Output the listing verbatim, leaving out every picture.

:: Dataset extract ::

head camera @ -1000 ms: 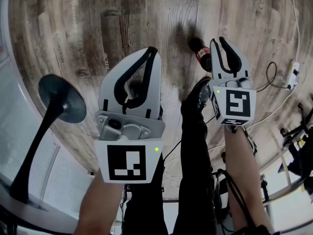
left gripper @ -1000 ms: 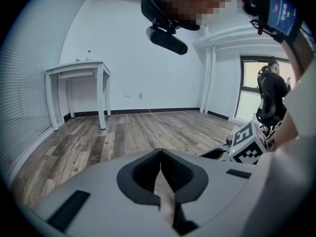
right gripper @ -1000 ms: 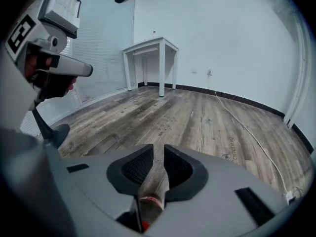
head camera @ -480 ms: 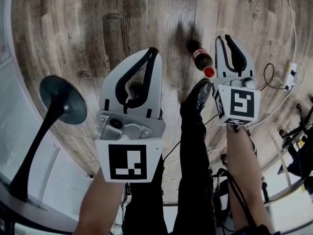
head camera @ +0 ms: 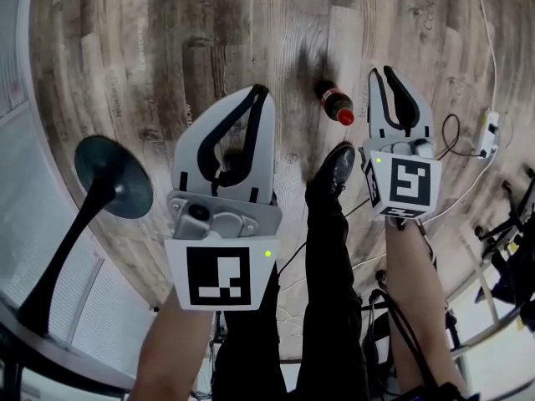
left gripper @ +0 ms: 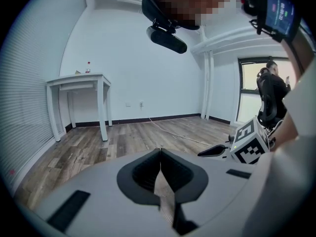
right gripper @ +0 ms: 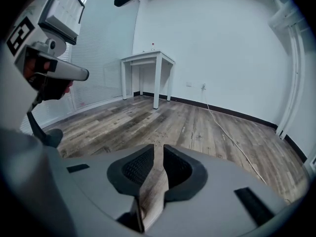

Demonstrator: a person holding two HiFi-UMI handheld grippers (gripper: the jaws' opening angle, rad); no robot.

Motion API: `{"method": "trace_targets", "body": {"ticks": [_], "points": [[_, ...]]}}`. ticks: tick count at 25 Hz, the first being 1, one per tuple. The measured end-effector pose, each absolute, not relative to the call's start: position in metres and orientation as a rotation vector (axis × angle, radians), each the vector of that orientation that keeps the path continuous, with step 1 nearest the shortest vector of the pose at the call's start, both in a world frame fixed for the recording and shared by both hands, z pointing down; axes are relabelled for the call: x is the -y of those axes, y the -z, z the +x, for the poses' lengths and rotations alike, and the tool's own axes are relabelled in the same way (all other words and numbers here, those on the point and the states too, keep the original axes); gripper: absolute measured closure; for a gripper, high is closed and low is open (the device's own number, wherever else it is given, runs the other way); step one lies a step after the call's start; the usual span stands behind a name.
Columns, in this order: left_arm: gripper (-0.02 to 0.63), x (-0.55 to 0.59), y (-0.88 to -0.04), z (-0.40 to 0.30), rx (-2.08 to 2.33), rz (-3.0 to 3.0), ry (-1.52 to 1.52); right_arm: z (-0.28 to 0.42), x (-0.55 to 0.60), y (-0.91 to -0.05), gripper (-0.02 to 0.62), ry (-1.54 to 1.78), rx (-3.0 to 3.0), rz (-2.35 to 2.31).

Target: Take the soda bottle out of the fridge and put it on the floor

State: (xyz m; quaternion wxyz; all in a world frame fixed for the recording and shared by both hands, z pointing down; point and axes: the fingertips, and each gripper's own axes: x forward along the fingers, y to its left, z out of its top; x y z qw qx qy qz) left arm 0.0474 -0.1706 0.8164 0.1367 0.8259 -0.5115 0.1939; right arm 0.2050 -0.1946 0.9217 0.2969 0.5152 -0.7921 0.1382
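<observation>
The soda bottle, dark with a red label and red cap, stands on the wood floor in the head view, left of my right gripper and apart from it. My right gripper hangs above the floor with a narrow gap between its fingertips and nothing in it; its jaws have just closed a little. From its own view the right gripper shows only floor through that gap. My left gripper is shut and holds nothing, its tips meeting in the left gripper view. Neither gripper view shows the bottle.
A black stand with a round base rises at the left. The person's shoe sits just below the bottle. A power strip and cables lie at the right. A white table stands by the far wall.
Both grippers have risen from the floor. The bottle, earlier close against the right gripper's left jaw, now stands apart from it.
</observation>
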Motion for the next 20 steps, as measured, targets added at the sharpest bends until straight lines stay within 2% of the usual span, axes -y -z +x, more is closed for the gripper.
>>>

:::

§ **Answer box**:
head camera @ -1000 ms: 
left gripper @ -1000 ms: 
right gripper @ -1000 ms: 
head camera @ -480 ms: 
head camera @ +0 ms: 
left gripper @ +0 ms: 
right gripper @ +0 ms: 

Demonstrator: a person holding two HiFi-UMI handheld grippers (gripper: the jaws' opening angle, rad); no robot.

Motion API: `{"method": "trace_targets", "body": {"ticks": [_], "points": [[_, ...]]}}`. ticks: tick count at 25 Hz, the first being 1, one per tuple. The measured end-effector pose, each absolute, not relative to the call's start: position in metres and orientation as a rotation vector (axis × angle, radians), each the vector of that orientation that keeps the path continuous, with step 1 nearest the shortest vector of the pose at the call's start, both in a world frame fixed for the recording and shared by both hands, z pointing down; axes are relabelled for the call: x is the -y of those axes, y the -z, z the +x, for the poses' lengths and rotations alike, and the tool's own axes are relabelled in the same way (all other words and numbers here, those on the point and the states too, keep the original axes); gripper: absolute measured closure; for a gripper, high is closed and low is open (the device's own number, wherever else it is given, runs the other way); step one lies a step after the call's start; the usual span stands behind a name.
Columns, in this order: left_arm: gripper (-0.02 to 0.63), x (-0.55 to 0.59), y (-0.88 to -0.04), z (-0.40 to 0.30), rx (-2.08 to 2.33), rz (-3.0 to 3.0), ry (-1.52 to 1.52); right_arm: z (-0.28 to 0.42), x (-0.55 to 0.60), y (-0.91 to -0.05), gripper (-0.02 to 0.62), ry (-1.54 to 1.78), rx (-3.0 to 3.0), rz (-2.35 to 2.31).

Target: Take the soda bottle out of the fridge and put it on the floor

State: (xyz m; quaternion wxyz; all in a world frame fixed for the recording and shared by both hands, z pointing down; point and axes: the fingertips, and each gripper's own axes: x forward along the fingers, y to its left, z out of its top; x y z qw qx qy qz) left arm 0.0474 -0.1706 0.8164 0.1367 0.8259 -0.5115 0.1939; right arm 0.2050 -0.1946 0.9217 0.2969 0.5152 -0.7921 0.1382
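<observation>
The soda bottle, dark with a red label and red cap, stands on the wood floor in the head view, left of my right gripper and apart from it. My right gripper hangs above the floor with a narrow gap between its fingertips and nothing in it; its jaws have just closed a little. From its own view the right gripper shows only floor through that gap. My left gripper is shut and holds nothing, its tips meeting in the left gripper view. Neither gripper view shows the bottle.
A black stand with a round base rises at the left. The person's shoe sits just below the bottle. A power strip and cables lie at the right. A white table stands by the far wall.
Both grippers have risen from the floor. The bottle, earlier close against the right gripper's left jaw, now stands apart from it.
</observation>
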Motion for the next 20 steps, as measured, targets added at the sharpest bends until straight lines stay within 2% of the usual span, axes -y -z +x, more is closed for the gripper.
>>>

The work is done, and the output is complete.